A l'origine de l'échec de la fusion PCF-LFI à Saint-Denis, le militant indigéniste Madjid Messaoudene n'arborera plus son écharpe tricolore d'élu après le second tour des municipales.

Le schématisme n'a pas sa place en lisière de la capitale. Alors que la ceinture rouge qui encerclait Paris se disloque au fil des années, plusieurs villes de banlieue voient la gauche se fracturer autour de la question républicaine à l'occasion du deuxième tour des municipales. Mais il est impossible de dresser un état des lieux global, tant les contextes locaux font varier les positionnements. Illustration avec trois cas particuliers, à Saint-Denis (Seine-Saint-Denis), Ivry-sur-Seine (Val-de-Marne) et Aubervilliers (Seine-Saint-Denis).

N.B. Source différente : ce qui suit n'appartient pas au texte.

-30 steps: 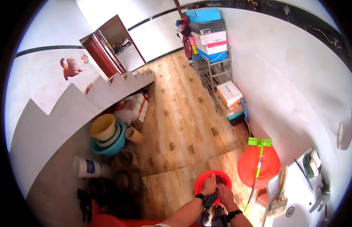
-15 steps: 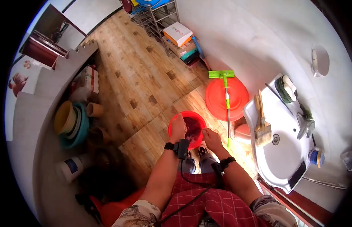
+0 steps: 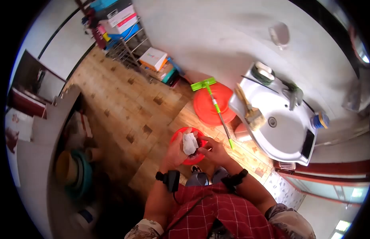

A Saint-Denis, divorce Insoumis - communistes autour du cas Messaoudene


Le cirque de Madjid Messaoudene a terminé son dernier tour de piste. Depuis de longues années, le délégué à l'égalité des droits et à la lutte contre les discrimination de la mairie de Saint-Denis attire plus l'attention via les polémiques qu'il déclenche sur les réseaux sociaux que pour son action sur le terrain. Tweets moqueurs ironisant sur l'attentat antisémite de Mohammed Merah, promotion tous azimuts de l'indigénisme, conflits avec les militants universalistes de sa ville… Cette frénésie quotidienne prendra après le deuxième tour des élections municipales ce dimanche 28 juin, mais Madjid Messaoudene est tout de même parvenu à être au coeur de l'imbroglio qui pourrait faire perdre au Parti communiste l'une de ses mairies les plus emblématiques.